▶ [What is being asked]:
Please repeat the whole listing exactly, but leave the pictures out.

▶ [Provided data]:
+++++
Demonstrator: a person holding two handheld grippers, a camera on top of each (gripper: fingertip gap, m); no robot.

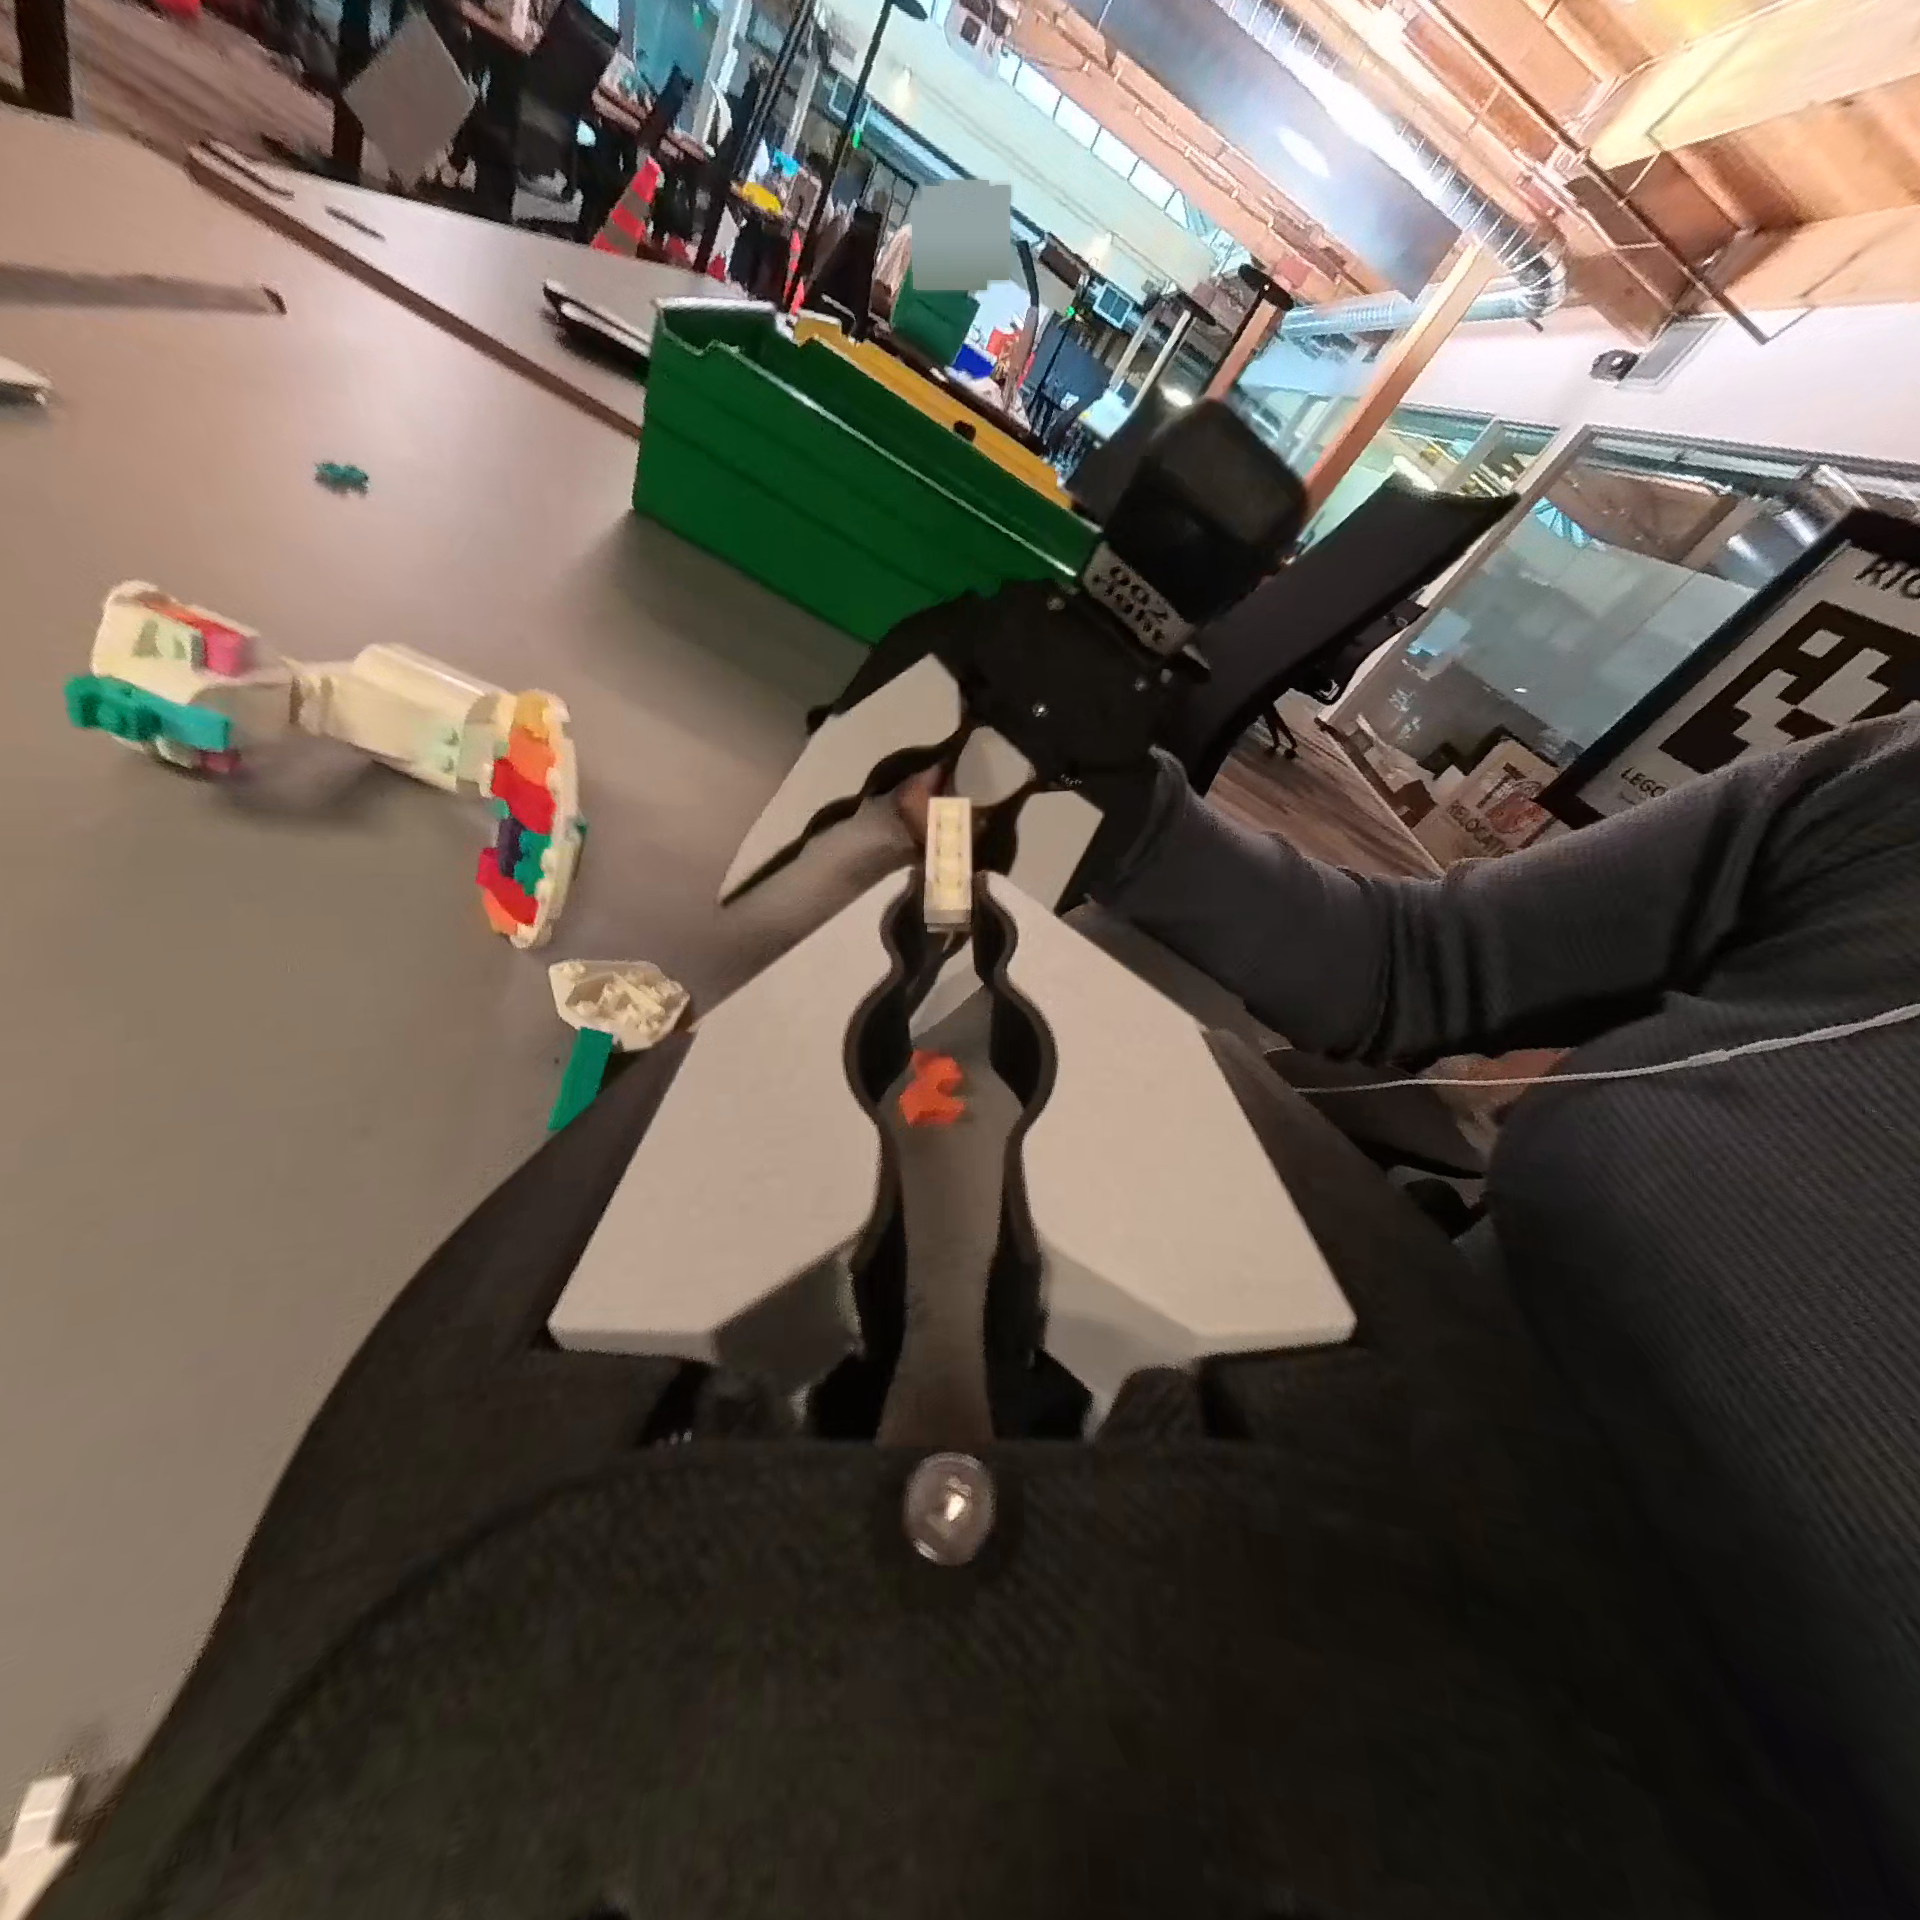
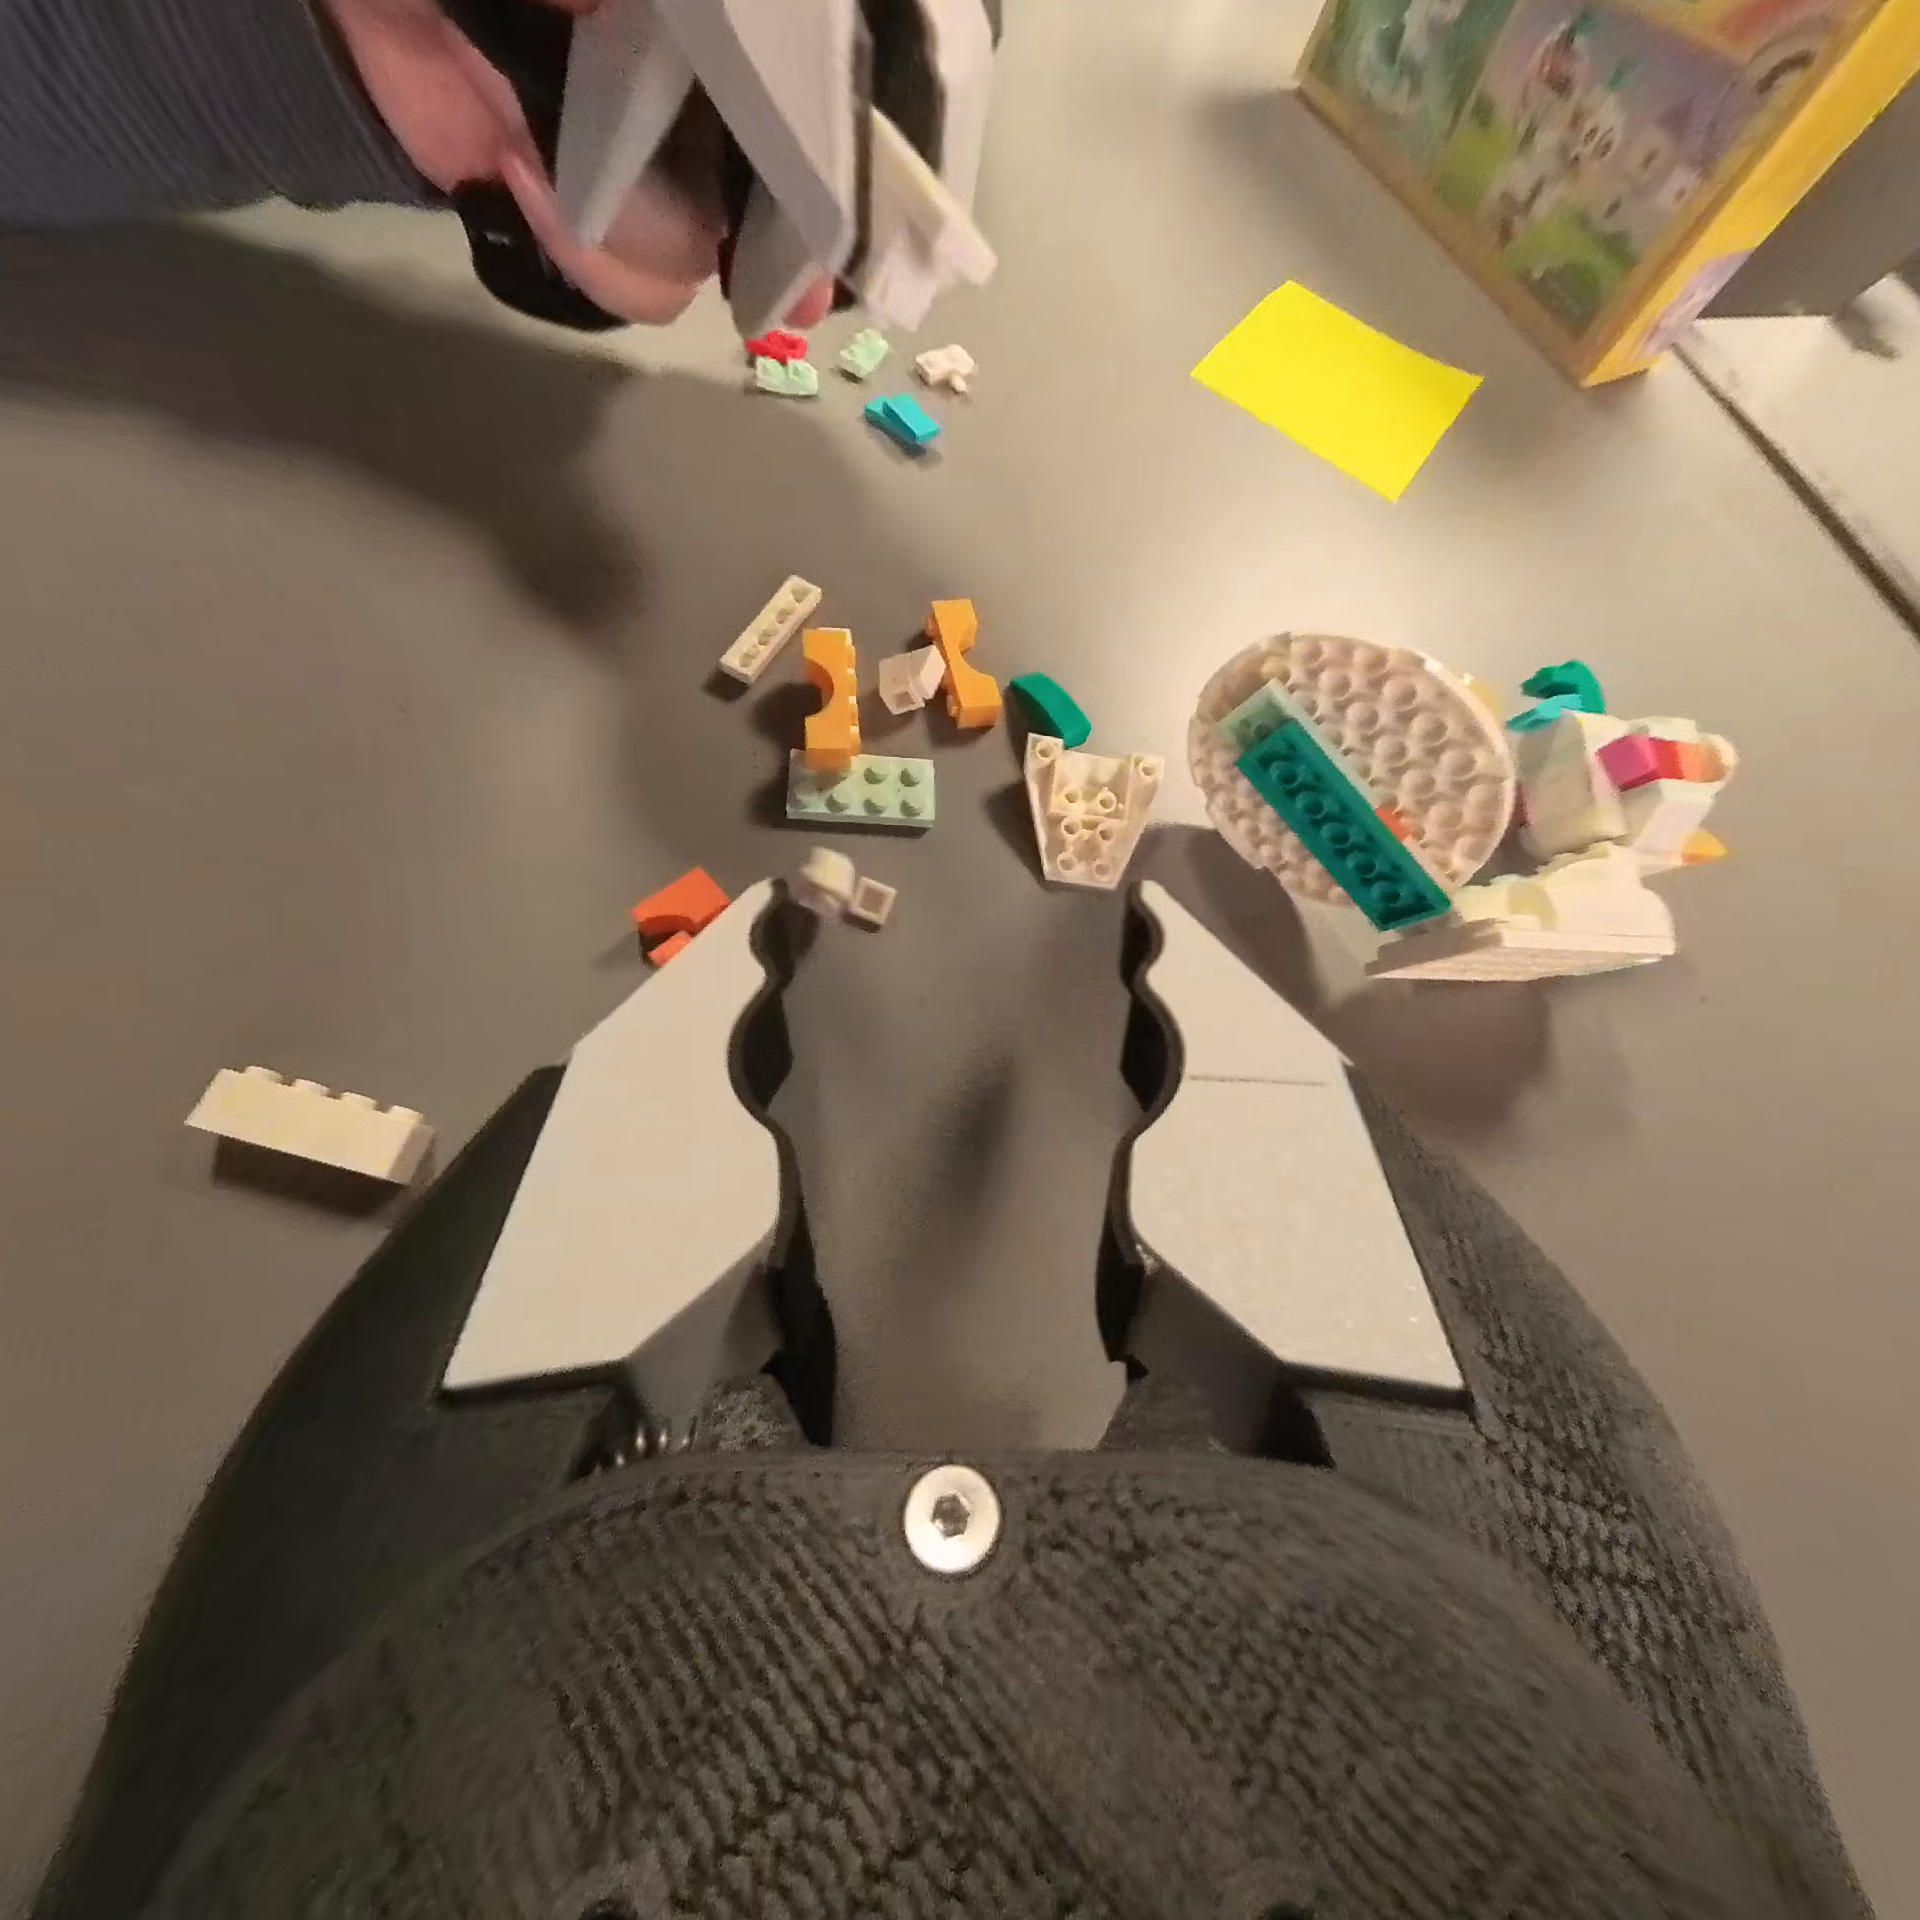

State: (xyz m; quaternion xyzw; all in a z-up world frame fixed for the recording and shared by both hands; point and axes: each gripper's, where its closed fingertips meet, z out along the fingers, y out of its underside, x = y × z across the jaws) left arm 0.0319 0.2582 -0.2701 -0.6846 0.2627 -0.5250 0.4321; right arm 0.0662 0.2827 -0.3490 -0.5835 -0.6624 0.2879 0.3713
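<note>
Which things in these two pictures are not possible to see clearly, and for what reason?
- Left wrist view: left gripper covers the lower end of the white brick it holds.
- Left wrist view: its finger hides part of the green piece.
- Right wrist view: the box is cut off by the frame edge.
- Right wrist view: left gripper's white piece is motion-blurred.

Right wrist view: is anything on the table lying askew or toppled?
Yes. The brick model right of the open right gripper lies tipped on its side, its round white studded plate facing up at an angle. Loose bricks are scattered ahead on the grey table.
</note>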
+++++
▶ [Completed exercise]:
Demonstrator: a person holding two handheld grippers, a camera on top of each (gripper: fingertip gap, m); no robot.


State: (xyz m; quaternion xyzw; all in a z-up world frame fixed for the recording and shared by both hands; point and axes: each gripper's, where its closed fingertips meet, z out along the fingers, y out of its underside, x = y × z across the jaws) left arm 0.0319 0.2582 -0.2701 -0.6846 0.2627 -0.5250 0.4321; right arm 0.0662 0.2827 -0.3490 -0.5835 -0.6624 0.2879 0.3713
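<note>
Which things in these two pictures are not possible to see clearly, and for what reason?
- Left wrist view: left gripper covers the lower end of the white brick it holds.
- Left wrist view: its finger hides part of the green piece.
- Right wrist view: the box is cut off by the frame edge.
- Right wrist view: left gripper's white piece is motion-blurred.

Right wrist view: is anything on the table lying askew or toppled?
Yes. The brick model right of the open right gripper lies tipped on its side, its round white studded plate facing up at an angle. Loose bricks are scattered ahead on the grey table.
</note>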

The answer given is complete as it stands.